• Task brief:
Please print every record exactly as it stands, leaving out the pictures.

::: Information given

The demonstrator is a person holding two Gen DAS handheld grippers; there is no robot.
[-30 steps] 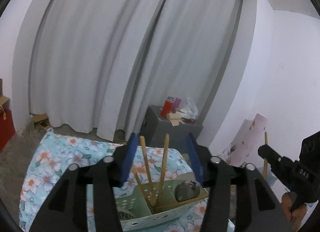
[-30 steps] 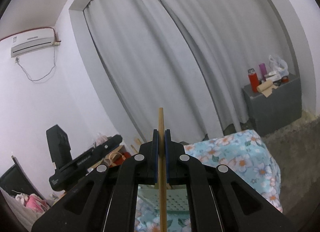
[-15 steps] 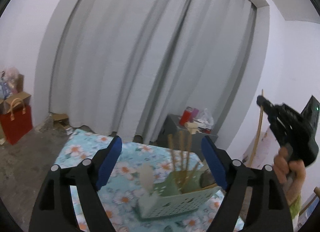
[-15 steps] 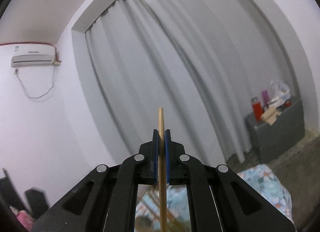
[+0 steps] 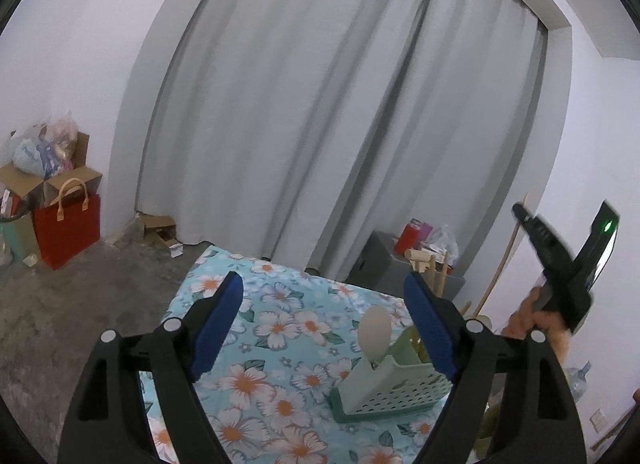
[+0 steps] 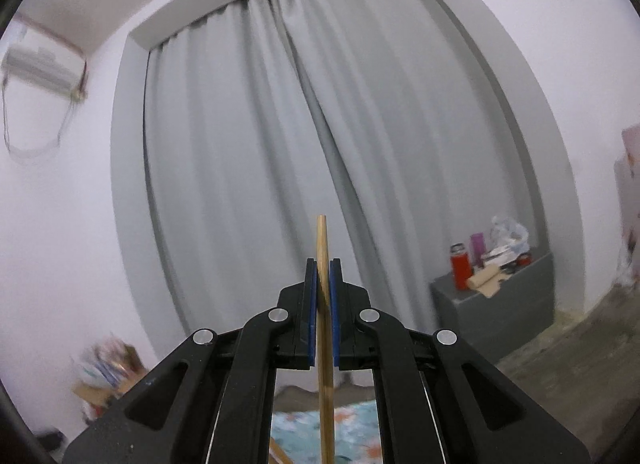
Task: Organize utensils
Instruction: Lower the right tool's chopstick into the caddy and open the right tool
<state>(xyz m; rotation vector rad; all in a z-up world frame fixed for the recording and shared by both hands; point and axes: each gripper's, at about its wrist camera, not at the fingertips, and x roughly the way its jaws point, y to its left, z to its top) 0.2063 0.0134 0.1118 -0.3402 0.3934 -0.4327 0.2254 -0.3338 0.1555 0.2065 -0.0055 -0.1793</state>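
Observation:
My left gripper (image 5: 322, 296) is open and empty, held above the floral tablecloth (image 5: 280, 328). A pale green perforated utensil basket (image 5: 394, 392) stands on the cloth at the right, partly behind my right-hand finger; a cream spoon (image 5: 374, 332) stands in it, and wooden sticks (image 5: 438, 276) rise behind the finger. My right gripper (image 6: 323, 264) is shut on a wooden chopstick (image 6: 324, 324), held upright high above the table. It also shows in the left wrist view (image 5: 560, 264) at the right, with the chopstick (image 5: 502, 260) hanging below it.
Grey curtains (image 5: 340, 124) fill the back wall. A grey cabinet (image 5: 400, 264) with a red flask (image 5: 410, 238) stands behind the table. A red bag (image 5: 66, 230) and cardboard boxes (image 5: 48, 180) sit on the concrete floor at left.
My left gripper has drawn back and swung left, so the basket now sits at the right. My right gripper has lifted the chopstick higher and tilted up towards the curtains.

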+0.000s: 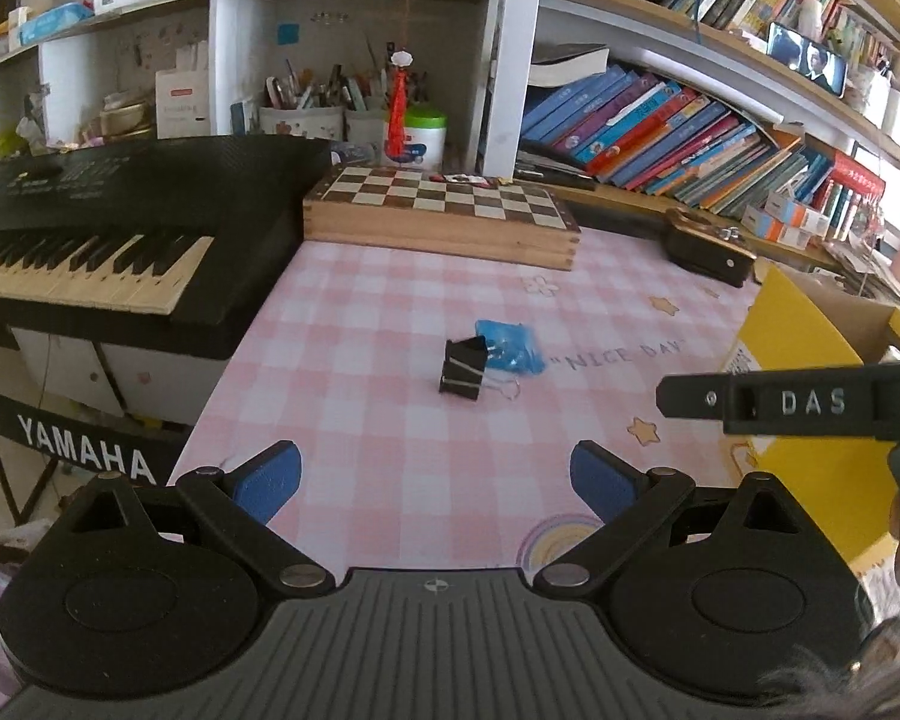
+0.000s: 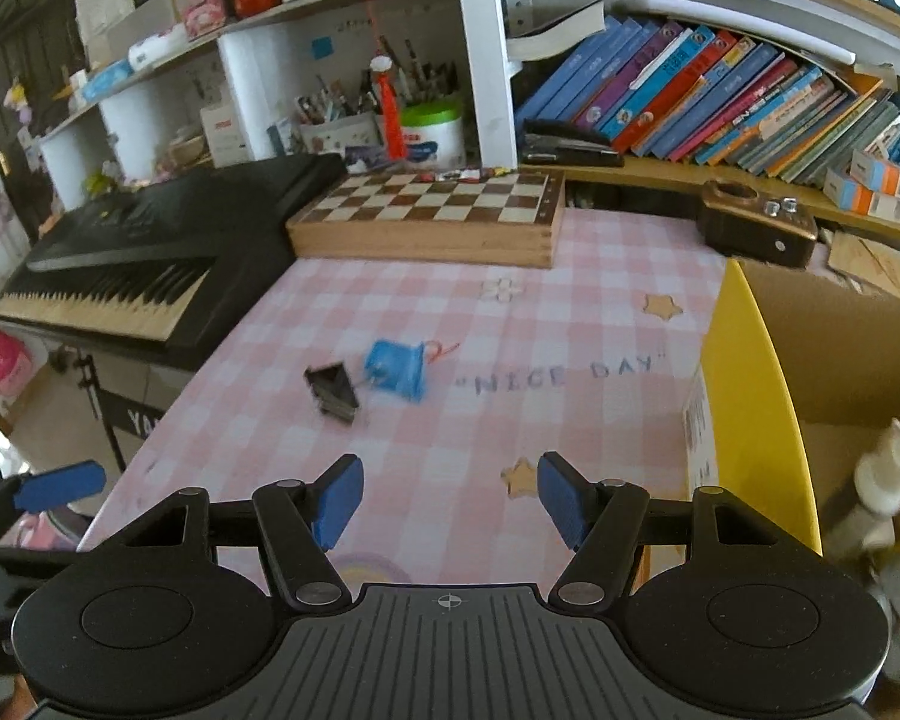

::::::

• Response to the exercise:
The demonstrator is a person holding two Gen DAS handheld grippers; there is no robot.
[-30 steps] 
[-30 steps] 
[-15 steps] 
[-15 steps] 
[+0 steps] 
[+0 steps] 
Task: Organize utensils
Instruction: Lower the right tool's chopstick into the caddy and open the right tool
<state>(xyz m; rotation vector rad; all in a z-up world frame fixed for the recording and shared by both hands; point and axes: each gripper's, at about its wrist camera, not at the fingertips, and x roughly the way its jaws point, y to its left, z to its top) 0.2063 0.0134 0.1118 -0.3402 0.3934 -0.4327 0.2254 -0.3338 0.1555 0.2065 -0.0055 -0.1793</state>
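Observation:
My left gripper (image 5: 322, 296) is open and empty, held above the floral tablecloth (image 5: 280, 328). A pale green perforated utensil basket (image 5: 394, 392) stands on the cloth at the right, partly behind my right-hand finger; a cream spoon (image 5: 374, 332) stands in it, and wooden sticks (image 5: 438, 276) rise behind the finger. My right gripper (image 6: 323, 264) is shut on a wooden chopstick (image 6: 324, 324), held upright high above the table. It also shows in the left wrist view (image 5: 560, 264) at the right, with the chopstick (image 5: 502, 260) hanging below it.
Grey curtains (image 5: 340, 124) fill the back wall. A grey cabinet (image 5: 400, 264) with a red flask (image 5: 410, 238) stands behind the table. A red bag (image 5: 66, 230) and cardboard boxes (image 5: 48, 180) sit on the concrete floor at left.
My left gripper has drawn back and swung left, so the basket now sits at the right. My right gripper has lifted the chopstick higher and tilted up towards the curtains.
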
+0.000s: 
+0.000s: 

What came before is the finished answer.